Posted on Apr 2, 2010

Dewey Bozella, a once-promising amateur boxer who was wrongly imprisoned for 26 years, will speak Monday, April 5 at 6 p.m. in the Nott Memorial.

Dewey Bozella

His talk, free and open to the public, is sponsored by the student-run Speakers Forum.

In 1983, Bozella was convicted of the 1977 murder of 92-year-old Emma Crapser in her Poughkeepsie apartment. Authorities said Bozella, who was 18 at the time, killed Crapser after she walked in on him burglarizing her apartment.

The conviction was overturned when an appeals court found blacks had been kept off the jury. Bozella was retried and convicted in 1990 and sentenced to 20 years to life in state prison.

Bozella continued to insist he was innocent and fought to have his conviction dismissed. He was denied parole on four separate occasions, because he said “they wanted me to admit my crime and say I was sorry. I couldn’t do that. I could never admit to something I didn’t do.”

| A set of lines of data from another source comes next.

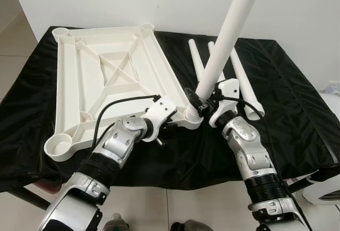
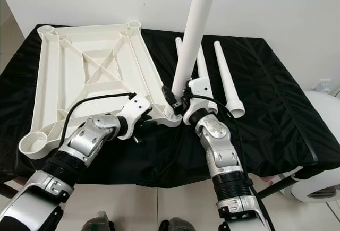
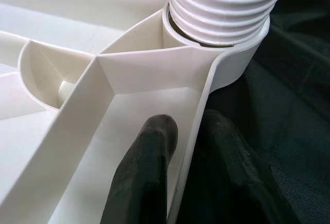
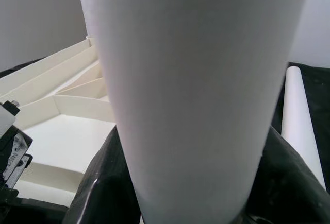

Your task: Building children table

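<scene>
The white plastic tabletop (image 1: 66, 82) lies upside down on a black cloth. My right gripper (image 1: 204, 101) is shut on a white table leg (image 1: 228, 34), which stands nearly upright with a slight tilt. The leg's threaded end (image 3: 227, 7) sits in the near right corner socket (image 1: 192, 117). In the right wrist view the leg (image 4: 196, 90) has a black finger (image 4: 103, 183) on either side. My left gripper (image 3: 191, 157) is shut on the tabletop's rim just beside that socket, one finger (image 3: 149, 167) inside the rim and one outside.
Three loose white legs (image 1: 245, 85) lie side by side on the cloth right of the tabletop. The other corner sockets (image 1: 58, 146) stand open. The cloth-covered table's front edge is near my arms. A white appliance (image 1: 326, 188) stands on the tile floor at the right.
</scene>
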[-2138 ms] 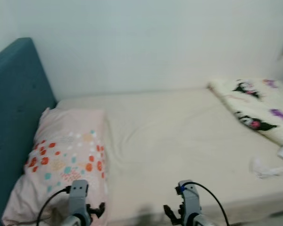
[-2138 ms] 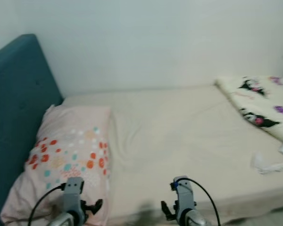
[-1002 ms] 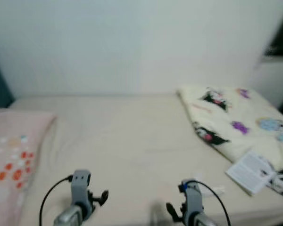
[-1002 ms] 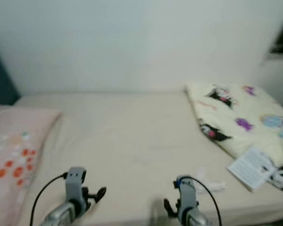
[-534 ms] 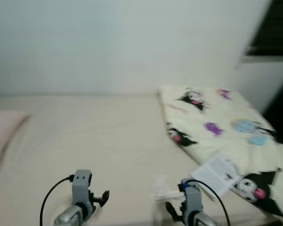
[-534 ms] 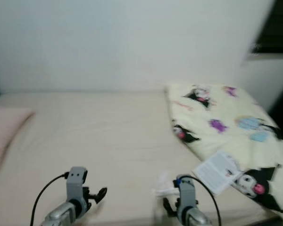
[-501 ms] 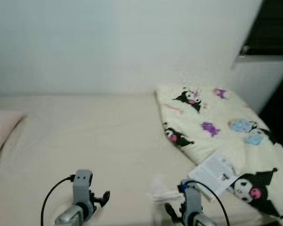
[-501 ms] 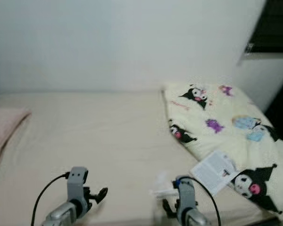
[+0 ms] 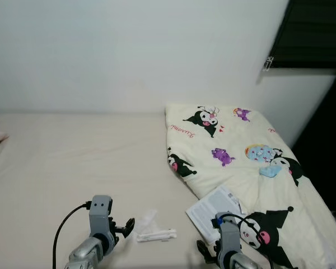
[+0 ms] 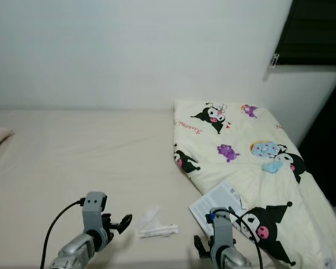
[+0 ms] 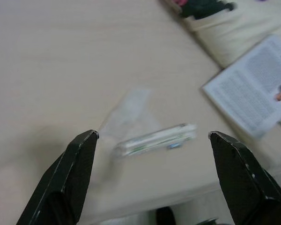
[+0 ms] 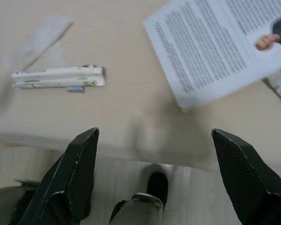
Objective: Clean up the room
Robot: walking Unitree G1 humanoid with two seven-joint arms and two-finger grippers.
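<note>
We find the wrapper (image 9: 155, 233) lying flat on the bed (image 9: 73, 162), near its front edge and just left of the leaflet (image 9: 213, 208). Its long axis runs side to side across our front. It lies ahead of the left gripper (image 11: 154, 140), whose fingers (image 11: 77, 173) are spread wide to either side of it and hang above the bed. We judge the left arm the nearer. The right gripper (image 12: 154, 140), fingers also spread, hangs at the bed's edge, with the wrapper off to its left.
</note>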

In 2007, after he had exhausted all of his appeals, Bozella convinced The Innocence Project to investigate his case, which eventually led to a ruling last October by a judge who overturned Bozella’s conviction.

Supreme Court Justice James Rooney of Putnam County agreed with Bozella’s legal team that the Dutchess County district attorney had failed to disclose crucial evidence which would have proved Bozella’s innocence.

“This court does not lightly disturb a conviction in such a serious case as this in which the defendant was twice convicted by jury verdicts of the cruel and cowardly murder of a 92-year-old woman within the sanctuary of her home,” Rooney wrote in his decision. But “the legal and factual arguments advanced … are compelling, indeed overwhelming.”

The 50-year-old Bozella, who earned a master’s degree while in prison, is speaking to community groups about his experience.